Ricardo plc RCDO produced revenue growth of 6% for the year to 30th June after what it described as navigating a year of uncertainty and volatility. It ended the year with a record order book and a strong order intake. Underlying profit before tax rose by 2% and the full year dividend is to be increased by 7%.
Forbidden Technology FBT saw a slow down in first half sales because of larger deals which it had in its pipeline , leading to an increase in deferred revenue. Contracted orders rose by 67% including deferred revenue which itself rose by 74%. The net loss before tax fell slightly as did the EBITDA loss.

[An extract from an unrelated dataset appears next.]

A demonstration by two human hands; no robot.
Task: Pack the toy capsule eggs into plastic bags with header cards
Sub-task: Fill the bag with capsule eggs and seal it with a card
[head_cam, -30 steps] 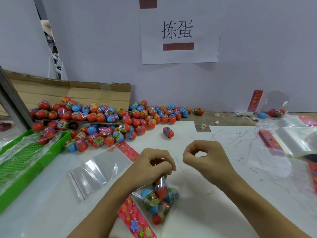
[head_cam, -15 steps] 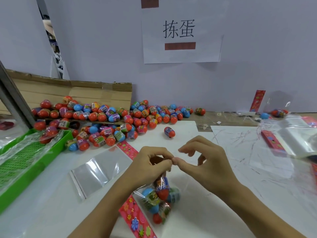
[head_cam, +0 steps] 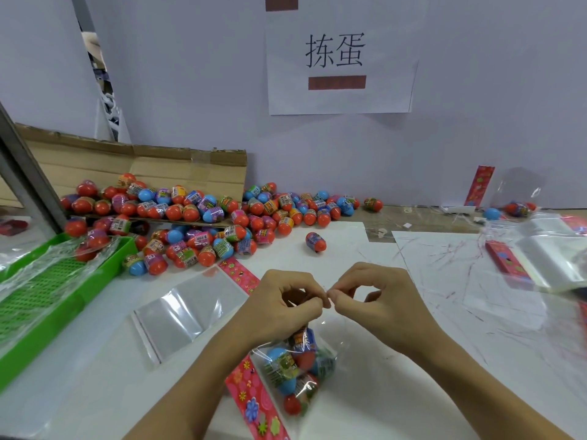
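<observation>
Two hands now meet at the neck of the filled bag (head_cam: 297,369), where a second ago they were apart. Going left to right: the green tray (head_cam: 47,300) sits at the left edge, with the loose eggs (head_cam: 197,223) heaped beyond it against the cardboard (head_cam: 152,166), and an empty bag (head_cam: 184,309) lies flat just beside the left forearm. None of these has shifted. The left hand (head_cam: 282,308) keeps its fingers curled round the gathered top of the filled bag, holding it up so the eggs hang below, touching the table next to a red header card (head_cam: 254,398).

The right hand (head_cam: 378,306) was a loose fist off to the side; it has since swung in, and its thumb and forefinger now pinch at the same spot, tip to tip with the left fingers. What it pinches is too small to tell; it may be the bag's lip or a sealing strip. One stray egg (head_cam: 315,242) lies beyond the hands, and a stack of bags (head_cam: 552,262) sits at the far right.

My reading: filling is finished for this bag, and closing its mouth has begun. The card still lies loose, so attaching it remains.
</observation>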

Go Ahead Group GOG The really good news is that Go Ahead is bidding for a number of new rail contracts but they are all in Germany, so success will not bring more misery to the UK
The grossly misnamed provider of rail and bus services to the long suffering British public announces that it shares with its customers, expectations for its rail division, namely that they will be lower than what was previously hoped for helpful site. Overall growth rates for the bus division have been suppressed adding to the problems of the troubled company, by what appears to be fairly substantial weakness in the north east but Singapore is doing its best to save the day and make up for the Geordie shortfall. GTR services have been heavily impacted by Aslef’s industrial action but further risks remain.
Centrica CNA expects to exceed its 2016 targets first set out at its 2015 preliminary results. The second half performance has been strong. Efficiency savings have absorbed the effects both of inflation and currency movements and the like for like head count has been reduced by 3,000. Adjusted earnings per share are expected to be around 16.5p. A stronger second half performance in North America energy supply has also helped following the warm weather problems of the first half. Preliminary results are expected on the 23rd February.
Bunzl BNZL has not seen much change since its last update. Forecasts for the year to the end of December are still that group revenue will have risen by 14-15% at actual currency rates and 4-5% at constant currency rates,and all of it due mainly to acquisitions. Bunzl agreed to buy 13 businesses this year. The only change which may be significant is that the 4th quarter has seen the beginnings of like for like growth, contrary to the first 3 quarters.
GVC Holdings GVC is to increase by 49% the special dividend announced on the 3rd November, following strong fourth quarter trading and growing momentum. Results for the year to 31st December are expected to be at the upper end of market expectations.
Impellam Group IPEL admits that it is managing and will continue to manage the business prudently but only because of the prevailing uncertainty in the UK and the fact that UK healthcare performance has been impacted by the actions of the government. One can only wonder how it managed the business previously before these factors came into play and how it will manage it in the future once the need for prudence has flown out of the window, The company spokesperson gets this weeks foot in mouth prize.